**WHAT IS BEING ASKED**. Take the data that follows and retype it word for word.

**DATA EXTRACT**.
□ □ □
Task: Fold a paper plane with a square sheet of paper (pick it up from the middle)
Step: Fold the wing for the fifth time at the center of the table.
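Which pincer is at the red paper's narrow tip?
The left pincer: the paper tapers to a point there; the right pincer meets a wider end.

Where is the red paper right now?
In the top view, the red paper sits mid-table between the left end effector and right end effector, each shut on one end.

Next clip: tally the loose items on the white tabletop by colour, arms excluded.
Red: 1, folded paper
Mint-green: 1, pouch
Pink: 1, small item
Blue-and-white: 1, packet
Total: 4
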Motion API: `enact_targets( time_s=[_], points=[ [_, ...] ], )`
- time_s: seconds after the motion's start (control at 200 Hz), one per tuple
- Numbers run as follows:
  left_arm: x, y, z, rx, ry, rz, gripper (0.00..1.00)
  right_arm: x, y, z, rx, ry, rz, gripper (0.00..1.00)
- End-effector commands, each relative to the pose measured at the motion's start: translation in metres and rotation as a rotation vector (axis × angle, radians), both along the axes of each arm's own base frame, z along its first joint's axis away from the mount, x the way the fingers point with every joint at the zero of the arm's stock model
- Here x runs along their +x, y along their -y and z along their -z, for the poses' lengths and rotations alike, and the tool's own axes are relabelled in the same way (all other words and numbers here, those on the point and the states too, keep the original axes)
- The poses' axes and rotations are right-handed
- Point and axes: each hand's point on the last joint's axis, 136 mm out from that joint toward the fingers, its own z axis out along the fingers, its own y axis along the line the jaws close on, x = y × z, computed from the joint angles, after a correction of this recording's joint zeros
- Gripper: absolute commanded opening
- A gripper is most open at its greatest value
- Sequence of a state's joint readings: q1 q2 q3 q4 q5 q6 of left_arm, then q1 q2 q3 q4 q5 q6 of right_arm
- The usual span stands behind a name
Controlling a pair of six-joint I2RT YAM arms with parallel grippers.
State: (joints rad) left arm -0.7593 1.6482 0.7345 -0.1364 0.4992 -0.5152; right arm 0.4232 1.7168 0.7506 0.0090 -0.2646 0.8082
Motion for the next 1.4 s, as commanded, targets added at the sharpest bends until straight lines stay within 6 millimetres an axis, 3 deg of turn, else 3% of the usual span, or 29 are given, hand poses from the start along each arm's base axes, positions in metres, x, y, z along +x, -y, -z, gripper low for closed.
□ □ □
**RESPONSE TO THIS TASK**.
Task: Fold a paper plane with a square sheet of paper (pick it up from the middle)
Step: Fold the wing for the fifth time at the center of the table.
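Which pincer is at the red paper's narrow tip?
The left pincer: the paper tapers to a point there; the right pincer meets a wider end.

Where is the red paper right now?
In the top view, the red paper sits mid-table between the left end effector and right end effector, each shut on one end.

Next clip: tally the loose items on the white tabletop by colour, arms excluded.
Red: 1, folded paper
Mint-green: 1, pouch
Pink: 1, small item
Blue-and-white: 1, packet
Total: 4
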Motion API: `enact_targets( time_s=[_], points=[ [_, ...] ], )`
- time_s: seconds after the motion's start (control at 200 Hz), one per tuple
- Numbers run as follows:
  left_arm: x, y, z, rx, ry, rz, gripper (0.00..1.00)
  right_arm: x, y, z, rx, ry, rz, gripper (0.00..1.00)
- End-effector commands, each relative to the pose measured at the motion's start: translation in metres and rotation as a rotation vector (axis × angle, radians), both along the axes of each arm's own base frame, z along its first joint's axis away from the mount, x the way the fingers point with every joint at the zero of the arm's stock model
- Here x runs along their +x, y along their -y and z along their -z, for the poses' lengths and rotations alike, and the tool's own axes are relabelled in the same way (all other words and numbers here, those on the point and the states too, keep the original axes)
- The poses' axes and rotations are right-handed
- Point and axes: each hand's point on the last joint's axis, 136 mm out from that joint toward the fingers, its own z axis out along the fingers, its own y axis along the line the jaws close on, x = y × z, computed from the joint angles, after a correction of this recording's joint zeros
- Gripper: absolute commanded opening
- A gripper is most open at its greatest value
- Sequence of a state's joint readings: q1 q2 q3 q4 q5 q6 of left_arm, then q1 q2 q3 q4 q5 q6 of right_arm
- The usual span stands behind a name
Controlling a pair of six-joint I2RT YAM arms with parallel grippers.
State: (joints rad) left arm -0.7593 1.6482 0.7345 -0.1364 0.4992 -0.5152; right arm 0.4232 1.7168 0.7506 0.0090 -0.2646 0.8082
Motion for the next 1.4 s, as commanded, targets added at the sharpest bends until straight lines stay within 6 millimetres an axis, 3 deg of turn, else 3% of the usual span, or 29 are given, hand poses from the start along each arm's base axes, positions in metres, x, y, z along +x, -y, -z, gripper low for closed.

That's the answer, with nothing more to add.